According to Singh, SMT forms the back bone of electronics assembly line and is therefore a very important area for an electronics manufacturing plant. He says, “Though there is a requirement of experienced engineering resources running SMT assembly lines, it is very important to have a significant pool of fresh engineers working on SMT lines too.” To that Bharadwaj adds, “Engineering graduates with a good aptitude for learning basic manufacturing processes like screen printing, solder-paste inspection, pick and place, reflow soldering and automatic inspections are preferred. It is very challenging for a fresh electronics engineer to work on fully-automatic computer-controlled equipment. The industry offers various roles, which include responsibilities like process engineering and equipment maintenance of the SMT lines.”
What an SMT engineer learns
Talking about the exposure for an SMT engineer, Singh shares, “Since SMT assembly is the core of electronic assembly, an SMT engineer gets exposed to critical process areas like tooling design (such as stencil, palettes), pick-and-place programming, reflow profiling, AOI programming and x-ray inspection.” Shifting to the equipment side, he adds, “Here, the areas where an engineer would get an insight into are breakdown maintenance, equipment effectiveness, equipment capabilities and new equipment selection, to name a few.”
Learning about statistical process controls for critical processes like solder-paste printing, for instance, using very-high-end inspection equipment is another interesting area in SMT. “SMT first-pass yield is critical in electronic assembly. Hence, invariably, the SMT engineers have to learn about the process to bring in yield improvements.

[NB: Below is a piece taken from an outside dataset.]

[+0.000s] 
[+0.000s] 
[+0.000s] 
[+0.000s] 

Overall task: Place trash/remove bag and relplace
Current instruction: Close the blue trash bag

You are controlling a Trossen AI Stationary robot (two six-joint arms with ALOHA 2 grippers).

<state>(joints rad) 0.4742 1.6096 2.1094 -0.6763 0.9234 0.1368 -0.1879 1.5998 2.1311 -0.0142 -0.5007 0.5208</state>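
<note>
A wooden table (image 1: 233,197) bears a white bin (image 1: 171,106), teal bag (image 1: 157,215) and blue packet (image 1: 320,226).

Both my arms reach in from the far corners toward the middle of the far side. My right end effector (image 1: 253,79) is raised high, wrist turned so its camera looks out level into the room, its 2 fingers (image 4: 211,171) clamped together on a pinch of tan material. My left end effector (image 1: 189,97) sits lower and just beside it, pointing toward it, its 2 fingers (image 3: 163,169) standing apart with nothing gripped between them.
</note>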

Therefore there is opportunity to learn and use statistical techniques to bring forth yield improvements,” informs Bharadwaj.
Aptitude, right attitude and soft skills
According to Anand, for SMT-assembly and manufacturing-based jobs, people must have practical experience in soldering. He informs, “Even a fresher should not only have worked during his college assignments but even otherwise have practiced enough to demonstrate that he is interested in this domain. Assembly, troubleshooting and testing are some of the widely sought skills for this domain.”

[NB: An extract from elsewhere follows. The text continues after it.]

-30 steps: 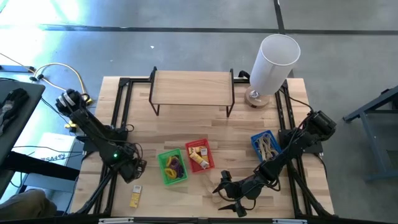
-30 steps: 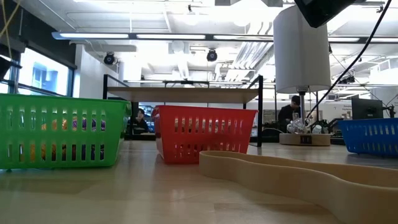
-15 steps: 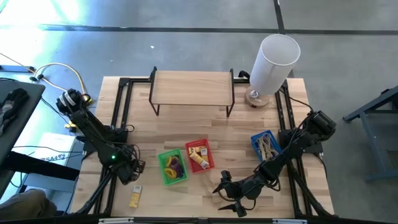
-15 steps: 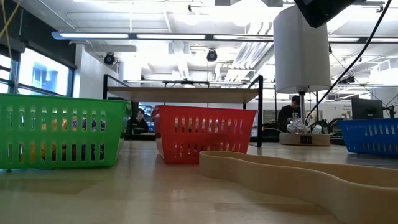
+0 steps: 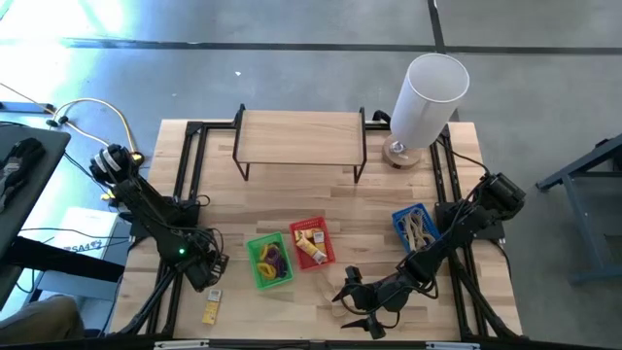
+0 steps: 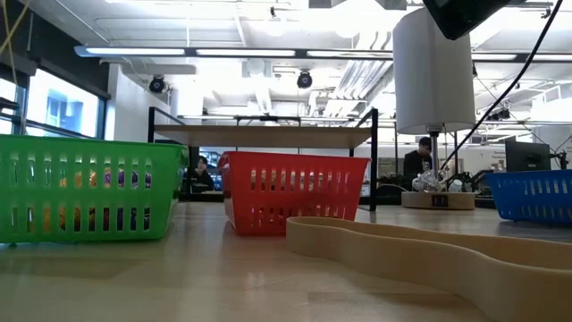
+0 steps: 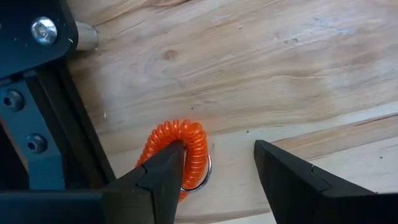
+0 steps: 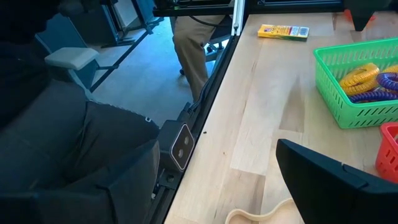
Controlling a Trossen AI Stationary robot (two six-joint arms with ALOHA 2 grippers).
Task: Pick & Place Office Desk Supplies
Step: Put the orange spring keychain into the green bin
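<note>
My left gripper (image 5: 211, 271) is open near the table's left near corner, just left of the green basket (image 5: 269, 262). In the left wrist view my left gripper (image 7: 217, 149) stands low over an orange coil ring (image 7: 189, 149) that lies flat on the wood, one fingertip (image 7: 171, 155) in front of the ring, the other apart from it. A yellow packet (image 5: 212, 307) lies beside it toward the near edge. My right gripper (image 5: 362, 303) waits open by the near edge, next to a tan rubber band (image 6: 420, 255) that lies flat on the table. My left gripper comes at the orange coil ring from above, with one fingertip (image 7: 171, 155) over the ring's edge (image 7: 186, 134). Whether that fingertip touches the ring I cannot tell. The ring lies flat on the table.
The green basket holds purple and yellow rings (image 8: 373, 81); a red basket (image 5: 313, 243) holds packets, and a blue basket (image 5: 416, 227) holds tan bands. A wooden shelf (image 5: 299, 136) and a tall white cylinder (image 5: 428, 97) stand at the far side. A black frame rail (image 7: 43, 118) runs beside the ring.
My left gripper has moved a little toward the table's near edge, still open. The right arm has kept still.
</note>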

A good understanding of basic electronics is required. Mitra says, “It’s not just the engineering degree, a potential candidate needs to understand how a design looks like and how to interpret the design so that during manufacturing, in case there are some issues, these can be reported. That’s the kind of value add that people look for in profiles of the engineers.” He adds, “There are also multiple industry certifications that recruiters tend to look at. There are some certifications that engineers might have acquired in the past which could help them stand out among other candidates.”
From a product-development perspective, physics and engineering tool knowledge are extremely important, informs Nande. He says, “If you are on the manufacturing side, obviously process and supply-chain knowledge is useful. Increasingly, soft skills and good communication skills are also seen as differentiators in promoting engineers to managerial cadre.”
According to the data provided by TimesJobs.com, the top industries hiring engineers are in the manufacturing and engineering sector with about 28 per cent share of jobs, followed by the IT-software/software services sector with a share of 26 per cent. IT-hardware/semiconductor and healthcare/biotechnology sectors provide 15 per cent and 12 per cent of the jobs, respectively.